◆ Exercise requirements ◆
Return a copy of every line in the records that includes the word "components".

*** Opening Listed entries ***

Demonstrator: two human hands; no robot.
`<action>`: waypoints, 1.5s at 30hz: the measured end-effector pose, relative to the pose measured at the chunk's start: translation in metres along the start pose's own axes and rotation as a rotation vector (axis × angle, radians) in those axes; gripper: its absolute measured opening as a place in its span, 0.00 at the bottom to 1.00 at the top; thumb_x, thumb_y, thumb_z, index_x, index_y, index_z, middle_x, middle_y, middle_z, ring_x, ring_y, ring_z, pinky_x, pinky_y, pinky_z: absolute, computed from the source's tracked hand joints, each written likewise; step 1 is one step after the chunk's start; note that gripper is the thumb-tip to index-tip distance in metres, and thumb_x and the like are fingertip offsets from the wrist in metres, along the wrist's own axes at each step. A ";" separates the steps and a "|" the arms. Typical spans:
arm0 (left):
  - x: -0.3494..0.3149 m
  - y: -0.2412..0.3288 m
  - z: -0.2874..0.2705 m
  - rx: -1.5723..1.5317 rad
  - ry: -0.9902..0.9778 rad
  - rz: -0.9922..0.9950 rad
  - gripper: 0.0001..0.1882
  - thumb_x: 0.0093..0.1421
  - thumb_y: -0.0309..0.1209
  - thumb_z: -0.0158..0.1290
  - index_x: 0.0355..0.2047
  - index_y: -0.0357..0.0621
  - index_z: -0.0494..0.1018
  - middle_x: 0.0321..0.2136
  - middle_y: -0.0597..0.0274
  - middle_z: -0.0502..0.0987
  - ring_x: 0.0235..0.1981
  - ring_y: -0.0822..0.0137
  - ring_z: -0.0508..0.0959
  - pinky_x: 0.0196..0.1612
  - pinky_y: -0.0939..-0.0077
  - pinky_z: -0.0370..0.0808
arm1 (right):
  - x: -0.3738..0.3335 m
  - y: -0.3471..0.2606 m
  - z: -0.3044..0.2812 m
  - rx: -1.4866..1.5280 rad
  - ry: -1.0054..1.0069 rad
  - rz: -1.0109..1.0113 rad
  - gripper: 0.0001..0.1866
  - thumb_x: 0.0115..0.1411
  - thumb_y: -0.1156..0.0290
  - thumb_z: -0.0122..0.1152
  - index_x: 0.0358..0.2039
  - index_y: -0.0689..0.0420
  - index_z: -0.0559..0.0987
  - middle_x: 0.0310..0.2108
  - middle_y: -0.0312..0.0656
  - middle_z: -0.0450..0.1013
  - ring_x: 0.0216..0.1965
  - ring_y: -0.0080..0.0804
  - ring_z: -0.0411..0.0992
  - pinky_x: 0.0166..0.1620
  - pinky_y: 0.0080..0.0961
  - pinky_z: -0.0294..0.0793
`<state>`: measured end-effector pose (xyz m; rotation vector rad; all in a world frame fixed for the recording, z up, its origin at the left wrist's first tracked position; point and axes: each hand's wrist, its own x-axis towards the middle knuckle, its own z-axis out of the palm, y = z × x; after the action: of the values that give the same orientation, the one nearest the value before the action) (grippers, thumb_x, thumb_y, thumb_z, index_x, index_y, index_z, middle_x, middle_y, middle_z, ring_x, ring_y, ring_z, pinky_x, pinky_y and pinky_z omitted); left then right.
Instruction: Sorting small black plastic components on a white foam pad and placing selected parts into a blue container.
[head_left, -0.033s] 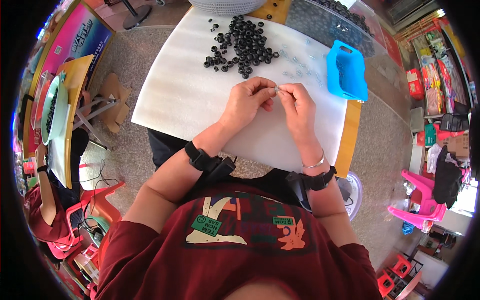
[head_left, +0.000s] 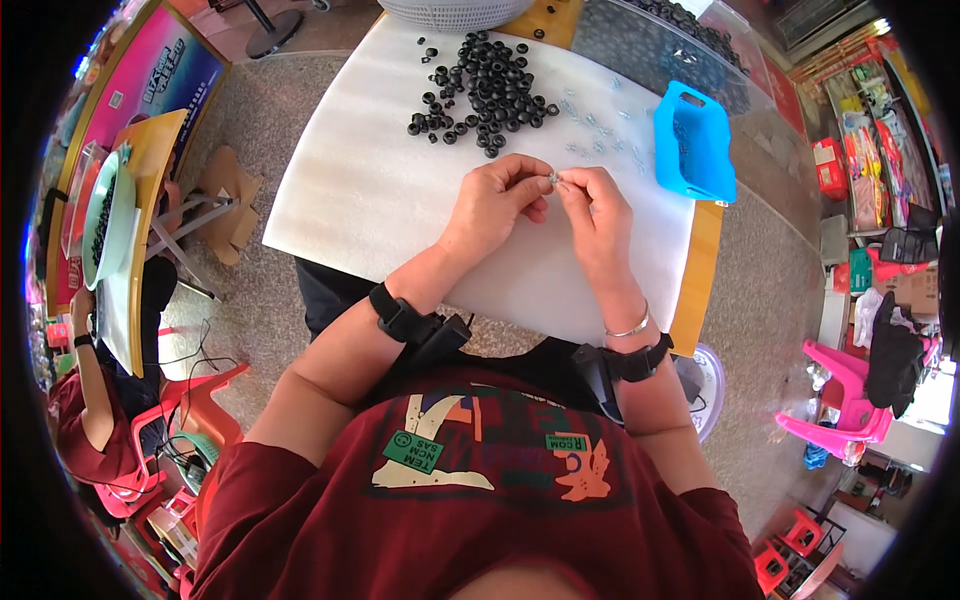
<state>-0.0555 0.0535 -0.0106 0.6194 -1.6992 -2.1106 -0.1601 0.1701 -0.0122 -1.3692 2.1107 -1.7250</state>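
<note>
A white foam sheet (head_left: 400,190) covers a wooden table (head_left: 697,290) that stands on a speckled stone floor (head_left: 250,290). Toward the far edge of the sheet lies a pile of black rings (head_left: 482,92), and just right of it a scatter of small clear pieces (head_left: 600,125). A blue plastic bin (head_left: 692,145) sits at the right edge of the sheet, and the rim of a white basket (head_left: 450,10) shows at the top. Pink plastic chairs (head_left: 840,400) stand at the right of the room, red stools (head_left: 195,400) at the left, where another person in a red shirt (head_left: 85,420) sits at a second table.

Both hands meet over the near middle of the sheet, well short of the pile of rings. The left hand (head_left: 497,200) and the right hand (head_left: 597,205) have their fingertips pinched narrow on a tiny pale part (head_left: 553,179), which sits between thumb and forefinger of each hand, raised just above the foam. It is too small to tell its shape. Each forearm carries a black strap, and the right wrist a thin silver bangle (head_left: 628,328).
</note>
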 end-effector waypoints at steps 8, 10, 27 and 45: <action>-0.005 0.001 0.003 0.156 0.017 0.074 0.07 0.63 0.25 0.52 0.40 0.34 0.73 0.29 0.63 0.76 0.26 0.76 0.76 0.31 0.84 0.74 | -0.001 -0.002 -0.002 -0.098 -0.049 0.113 0.04 0.59 0.77 0.58 0.32 0.63 0.74 0.28 0.41 0.73 0.28 0.29 0.70 0.32 0.24 0.71; -0.005 0.001 0.004 0.155 0.027 0.072 0.07 0.63 0.25 0.52 0.40 0.34 0.73 0.29 0.63 0.76 0.26 0.76 0.76 0.31 0.84 0.74 | -0.002 0.001 -0.002 -0.074 -0.044 0.120 0.04 0.59 0.76 0.59 0.32 0.62 0.74 0.27 0.41 0.72 0.28 0.29 0.70 0.32 0.24 0.71; 0.000 -0.002 0.002 -0.025 0.097 0.045 0.06 0.62 0.24 0.53 0.39 0.35 0.74 0.27 0.64 0.76 0.27 0.76 0.75 0.31 0.82 0.76 | 0.001 0.012 -0.004 -0.329 0.098 -0.004 0.03 0.54 0.74 0.61 0.30 0.56 0.76 0.31 0.39 0.73 0.34 0.40 0.69 0.42 0.35 0.65; 0.000 0.000 0.000 -0.092 -0.008 0.033 0.06 0.62 0.23 0.52 0.39 0.32 0.73 0.29 0.61 0.78 0.27 0.73 0.77 0.33 0.81 0.76 | 0.001 0.003 -0.004 0.026 -0.029 0.078 0.05 0.57 0.77 0.60 0.33 0.61 0.74 0.30 0.40 0.72 0.30 0.33 0.70 0.38 0.28 0.70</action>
<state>-0.0550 0.0532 -0.0105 0.5536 -1.5950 -2.1571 -0.1644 0.1727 -0.0126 -1.2795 2.0899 -1.6871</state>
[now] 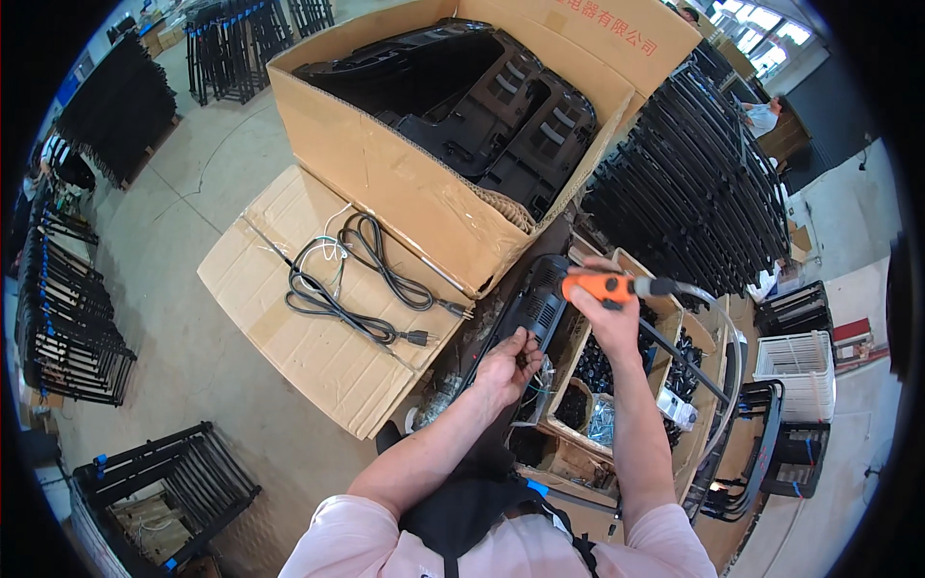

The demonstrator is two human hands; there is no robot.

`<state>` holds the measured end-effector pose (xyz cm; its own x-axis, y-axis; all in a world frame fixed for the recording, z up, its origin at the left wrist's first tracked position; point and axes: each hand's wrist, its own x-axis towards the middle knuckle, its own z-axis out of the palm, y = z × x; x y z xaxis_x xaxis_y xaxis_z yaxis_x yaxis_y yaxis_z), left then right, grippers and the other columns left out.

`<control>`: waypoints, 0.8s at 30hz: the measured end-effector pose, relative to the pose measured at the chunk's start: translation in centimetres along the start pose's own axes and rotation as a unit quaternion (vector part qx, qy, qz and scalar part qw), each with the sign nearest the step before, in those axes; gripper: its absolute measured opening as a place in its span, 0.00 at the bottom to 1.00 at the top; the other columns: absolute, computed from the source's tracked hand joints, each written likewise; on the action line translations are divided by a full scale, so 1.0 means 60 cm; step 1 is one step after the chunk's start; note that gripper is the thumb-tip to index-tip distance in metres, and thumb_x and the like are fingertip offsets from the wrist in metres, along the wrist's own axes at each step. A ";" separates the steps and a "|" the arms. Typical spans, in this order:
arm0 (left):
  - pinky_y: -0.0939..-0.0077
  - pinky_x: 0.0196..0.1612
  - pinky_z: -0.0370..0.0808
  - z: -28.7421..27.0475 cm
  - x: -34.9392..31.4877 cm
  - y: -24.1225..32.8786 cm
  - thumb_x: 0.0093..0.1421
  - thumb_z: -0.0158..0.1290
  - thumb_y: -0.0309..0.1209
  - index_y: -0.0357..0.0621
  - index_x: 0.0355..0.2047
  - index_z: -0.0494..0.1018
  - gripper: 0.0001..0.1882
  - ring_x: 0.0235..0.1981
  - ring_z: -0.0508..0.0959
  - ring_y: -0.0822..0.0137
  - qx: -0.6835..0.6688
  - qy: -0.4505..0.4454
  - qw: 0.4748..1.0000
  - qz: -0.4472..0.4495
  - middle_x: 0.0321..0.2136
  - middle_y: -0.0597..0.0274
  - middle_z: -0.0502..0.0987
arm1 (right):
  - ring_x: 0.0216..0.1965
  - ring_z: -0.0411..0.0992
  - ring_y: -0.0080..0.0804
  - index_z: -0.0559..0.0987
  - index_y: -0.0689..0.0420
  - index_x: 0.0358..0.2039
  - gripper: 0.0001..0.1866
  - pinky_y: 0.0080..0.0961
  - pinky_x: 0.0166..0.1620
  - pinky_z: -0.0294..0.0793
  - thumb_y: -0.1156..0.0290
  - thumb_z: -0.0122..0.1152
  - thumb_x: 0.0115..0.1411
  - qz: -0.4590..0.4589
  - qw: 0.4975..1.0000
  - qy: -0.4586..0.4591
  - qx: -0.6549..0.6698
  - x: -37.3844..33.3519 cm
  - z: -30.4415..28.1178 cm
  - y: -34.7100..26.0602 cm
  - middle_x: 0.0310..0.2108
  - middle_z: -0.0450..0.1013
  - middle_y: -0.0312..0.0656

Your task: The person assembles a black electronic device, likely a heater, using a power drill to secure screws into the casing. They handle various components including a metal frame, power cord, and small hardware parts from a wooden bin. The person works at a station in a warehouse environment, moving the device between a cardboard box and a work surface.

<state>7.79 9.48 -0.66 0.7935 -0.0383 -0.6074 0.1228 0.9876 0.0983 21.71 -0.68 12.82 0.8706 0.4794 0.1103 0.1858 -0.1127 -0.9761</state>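
My right hand [617, 326] is wrapped round an orange power screwdriver [607, 287], probably air-driven, since a clear hose [708, 297] runs from its back end. The tool lies nearly level, and its tip is over the far end of a black slotted plastic housing [544, 306]. My left hand [503, 374] is by the near end of that housing, thumb and fingers pinched together. Whatever lies between those fingertips is too small to make out. Left of the housing, two coiled black power cords [332, 303] with plugs rest on a cardboard flap [265, 318].
A large open carton [385, 183] of black molded parts stands ahead. On the right, a wooden divided bin [568, 427] holds small black parts and screws [601, 421]. Stacked black frames [689, 183] rise behind it; more frame racks [173, 496] stand at left.
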 end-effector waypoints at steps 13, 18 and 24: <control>0.77 0.38 0.84 0.021 0.034 0.003 0.76 0.56 0.39 0.44 0.46 0.79 0.11 0.32 0.79 0.70 -0.103 0.006 0.995 0.015 0.31 0.67 0.78 | 0.56 0.80 0.38 0.73 0.61 0.60 0.29 0.38 0.63 0.78 0.75 0.75 0.59 0.035 0.998 0.017 0.049 -0.120 -0.015 -0.018 0.55 0.81 0.55; 0.78 0.40 0.83 0.014 0.031 0.001 0.77 0.53 0.38 0.43 0.49 0.78 0.12 0.32 0.78 0.71 -0.136 -0.057 0.989 0.014 0.32 0.67 0.77 | 0.56 0.80 0.37 0.73 0.61 0.60 0.29 0.37 0.63 0.78 0.75 0.74 0.60 0.036 0.998 0.021 0.052 -0.119 -0.014 -0.013 0.55 0.81 0.55; 0.73 0.43 0.83 0.029 0.020 -0.005 0.81 0.45 0.40 0.41 0.52 0.76 0.16 0.34 0.79 0.68 -0.071 -0.023 0.997 0.016 0.35 0.64 0.78 | 0.56 0.79 0.36 0.73 0.61 0.60 0.28 0.35 0.62 0.78 0.77 0.74 0.60 0.034 0.998 0.032 0.047 -0.108 0.002 -0.001 0.55 0.81 0.54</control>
<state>9.75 8.86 -0.09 0.8221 -0.0093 -0.5692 0.0133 0.9999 0.0029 16.03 -3.69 12.13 0.9076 0.4167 0.0517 0.0841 -0.0598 -0.9947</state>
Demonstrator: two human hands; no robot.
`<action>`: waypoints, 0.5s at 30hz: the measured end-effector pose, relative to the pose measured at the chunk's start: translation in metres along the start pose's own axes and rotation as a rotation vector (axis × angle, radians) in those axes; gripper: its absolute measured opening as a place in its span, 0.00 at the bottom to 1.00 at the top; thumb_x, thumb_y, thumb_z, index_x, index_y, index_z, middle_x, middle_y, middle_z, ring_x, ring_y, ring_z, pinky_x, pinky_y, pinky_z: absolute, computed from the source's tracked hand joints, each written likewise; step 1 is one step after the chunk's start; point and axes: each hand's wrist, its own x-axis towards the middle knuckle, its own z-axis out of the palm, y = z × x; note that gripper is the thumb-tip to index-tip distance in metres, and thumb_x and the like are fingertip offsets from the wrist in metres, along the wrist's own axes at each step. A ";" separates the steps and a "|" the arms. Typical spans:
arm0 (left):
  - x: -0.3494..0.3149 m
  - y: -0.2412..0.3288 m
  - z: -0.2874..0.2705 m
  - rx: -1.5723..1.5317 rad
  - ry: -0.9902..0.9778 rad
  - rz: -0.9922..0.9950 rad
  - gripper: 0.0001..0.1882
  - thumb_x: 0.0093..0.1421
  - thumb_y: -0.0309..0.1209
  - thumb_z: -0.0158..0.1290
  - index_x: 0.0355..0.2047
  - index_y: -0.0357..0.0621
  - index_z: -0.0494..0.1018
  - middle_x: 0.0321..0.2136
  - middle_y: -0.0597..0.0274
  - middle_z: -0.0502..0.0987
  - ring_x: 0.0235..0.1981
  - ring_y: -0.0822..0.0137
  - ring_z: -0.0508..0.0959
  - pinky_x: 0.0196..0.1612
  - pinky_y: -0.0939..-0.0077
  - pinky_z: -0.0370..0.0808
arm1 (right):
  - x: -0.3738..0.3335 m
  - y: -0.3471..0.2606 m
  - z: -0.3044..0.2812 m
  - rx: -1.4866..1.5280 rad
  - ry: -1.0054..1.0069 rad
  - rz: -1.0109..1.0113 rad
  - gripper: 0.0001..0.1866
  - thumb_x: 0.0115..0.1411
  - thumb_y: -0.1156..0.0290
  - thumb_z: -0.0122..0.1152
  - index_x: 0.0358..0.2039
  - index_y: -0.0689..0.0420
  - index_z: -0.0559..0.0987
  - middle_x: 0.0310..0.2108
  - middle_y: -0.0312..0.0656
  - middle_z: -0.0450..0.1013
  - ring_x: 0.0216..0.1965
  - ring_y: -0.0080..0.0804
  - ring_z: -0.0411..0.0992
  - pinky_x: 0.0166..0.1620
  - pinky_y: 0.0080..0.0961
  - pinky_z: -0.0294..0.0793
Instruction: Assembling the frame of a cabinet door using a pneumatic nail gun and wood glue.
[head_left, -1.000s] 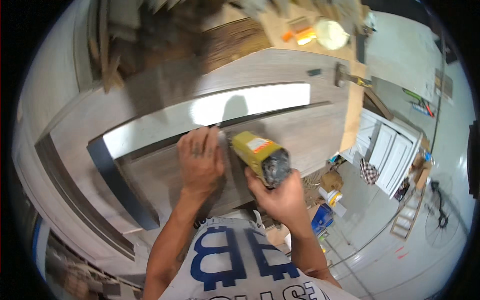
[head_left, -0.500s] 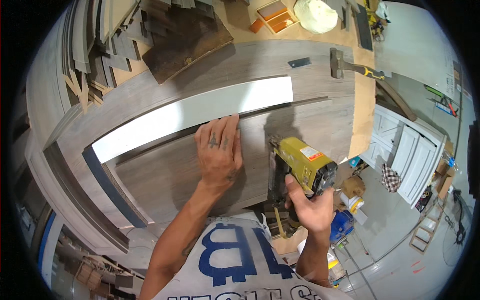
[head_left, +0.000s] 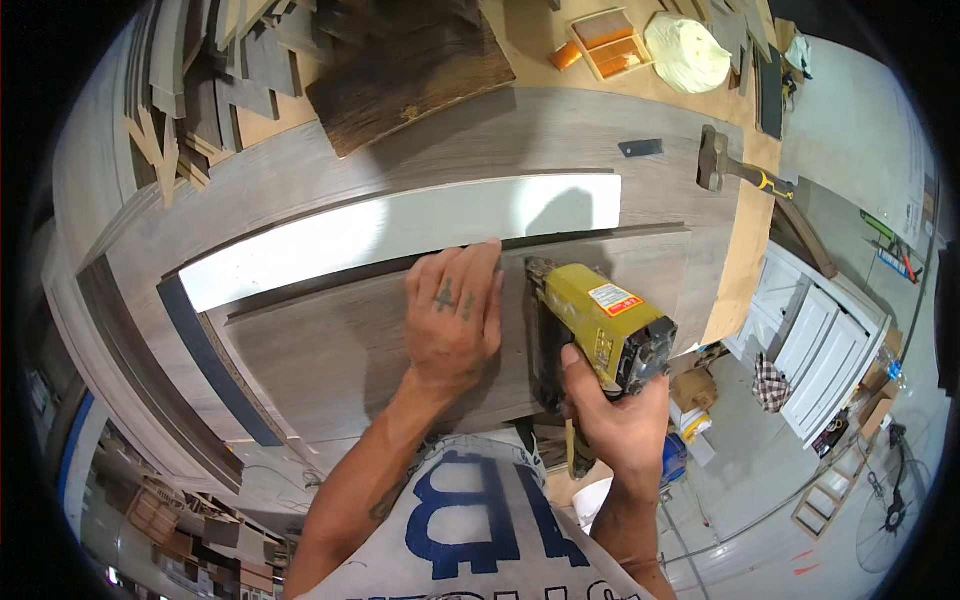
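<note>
My right hand [head_left: 622, 420] is wrapped round the handle of a yellow-green nail gun [head_left: 600, 310]. The tool's dark nose points away from me, over the grey wood-grain panel [head_left: 350, 350], just right of my left hand. Whether the nose touches wood I cannot tell. My left hand [head_left: 455, 315] rests on the panel, its fingers bent and held together. Their tips reach the dark gap along the near edge of a long white strip [head_left: 420, 220]; whatever they grip there is hidden. A dark blue-grey edge piece [head_left: 220, 370] runs along the panel's left end.
Beyond the strip lies a dark rough board [head_left: 415, 85], with stacked wood offcuts [head_left: 185, 80] to its left. A hammer [head_left: 740, 165] and a small dark plate [head_left: 641, 148] lie at the far right, near an orange-filled divided box [head_left: 608, 45]. White panelled doors [head_left: 800, 330] stand past the right edge.
The nail gun has shifted left and closer to the white strip, its shadow now falling on the strip's right part. My left hand stays at the strip's near edge. The whole view has shifted slightly.
</note>
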 end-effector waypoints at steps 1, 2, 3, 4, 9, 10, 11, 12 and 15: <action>0.001 0.001 0.000 0.000 -0.015 0.004 0.23 0.55 0.22 0.60 0.52 0.41 0.72 0.45 0.56 0.78 0.46 0.56 0.75 0.52 0.62 0.67 | 0.000 -0.001 0.000 0.023 0.020 0.013 0.10 0.57 0.71 0.65 0.34 0.65 0.81 0.23 0.46 0.79 0.25 0.34 0.80 0.31 0.27 0.75; 0.002 0.001 0.000 -0.002 -0.014 0.004 0.23 0.55 0.22 0.60 0.52 0.41 0.72 0.45 0.56 0.78 0.46 0.56 0.75 0.52 0.62 0.67 | 0.001 -0.001 0.000 0.022 0.021 0.012 0.10 0.57 0.71 0.65 0.34 0.65 0.81 0.23 0.46 0.79 0.25 0.34 0.80 0.31 0.27 0.75; 0.003 0.003 0.002 -0.014 -0.010 0.014 0.22 0.55 0.22 0.60 0.52 0.41 0.72 0.45 0.56 0.78 0.46 0.56 0.75 0.51 0.61 0.67 | 0.000 0.000 -0.001 0.006 0.045 -0.034 0.10 0.57 0.71 0.64 0.34 0.65 0.81 0.24 0.47 0.79 0.26 0.35 0.80 0.32 0.27 0.76; 0.005 0.007 0.004 -0.029 -0.007 0.028 0.22 0.56 0.22 0.59 0.52 0.40 0.72 0.44 0.56 0.78 0.46 0.56 0.75 0.51 0.61 0.67 | -0.001 0.001 -0.004 -0.009 0.074 -0.080 0.10 0.57 0.71 0.64 0.35 0.65 0.81 0.25 0.48 0.79 0.27 0.37 0.81 0.33 0.28 0.76; 0.007 0.013 0.005 0.009 0.002 0.039 0.19 0.58 0.22 0.56 0.51 0.38 0.72 0.44 0.54 0.78 0.46 0.53 0.76 0.52 0.59 0.67 | 0.004 0.008 -0.016 -0.117 0.009 -0.172 0.12 0.55 0.68 0.66 0.34 0.65 0.80 0.24 0.50 0.79 0.27 0.44 0.80 0.31 0.32 0.77; 0.008 0.017 0.010 0.046 -0.005 -0.010 0.19 0.58 0.22 0.55 0.51 0.38 0.72 0.44 0.53 0.78 0.45 0.53 0.76 0.53 0.58 0.67 | 0.008 0.010 -0.025 -0.125 -0.019 -0.176 0.13 0.56 0.68 0.66 0.35 0.66 0.80 0.23 0.48 0.79 0.24 0.40 0.80 0.30 0.31 0.76; 0.011 0.025 0.017 0.036 -0.016 0.007 0.18 0.59 0.22 0.55 0.51 0.38 0.72 0.43 0.53 0.78 0.45 0.52 0.76 0.54 0.58 0.67 | 0.008 0.018 -0.036 -0.118 0.011 -0.183 0.13 0.56 0.68 0.66 0.35 0.66 0.80 0.23 0.48 0.79 0.24 0.40 0.80 0.30 0.31 0.76; 0.014 0.035 0.028 0.051 -0.033 0.043 0.19 0.59 0.23 0.55 0.52 0.38 0.72 0.44 0.52 0.77 0.46 0.52 0.75 0.55 0.58 0.66 | 0.006 0.031 -0.052 0.068 0.007 -0.039 0.13 0.58 0.68 0.66 0.35 0.67 0.80 0.23 0.44 0.79 0.23 0.33 0.78 0.28 0.28 0.75; 0.031 0.083 0.066 0.040 -0.095 0.069 0.20 0.59 0.23 0.55 0.53 0.38 0.71 0.46 0.52 0.75 0.49 0.51 0.73 0.55 0.57 0.66 | -0.001 0.050 -0.101 0.388 0.128 0.156 0.10 0.61 0.71 0.64 0.37 0.67 0.81 0.23 0.35 0.76 0.21 0.17 0.71 0.23 0.19 0.72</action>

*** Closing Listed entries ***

◆ Completed task ◆
Instruction: Sorting small black plastic components on a white foam pad and placing selected parts into a blue container.
Your task: The person assembles a black electronic device, likely a heater, using a power drill to secure screws into the casing. They handle various components including a metal frame, power cord, and small hardware parts from a wooden bin. The person works at a station in a warehouse environment, moving the device between a cardboard box and a work surface.

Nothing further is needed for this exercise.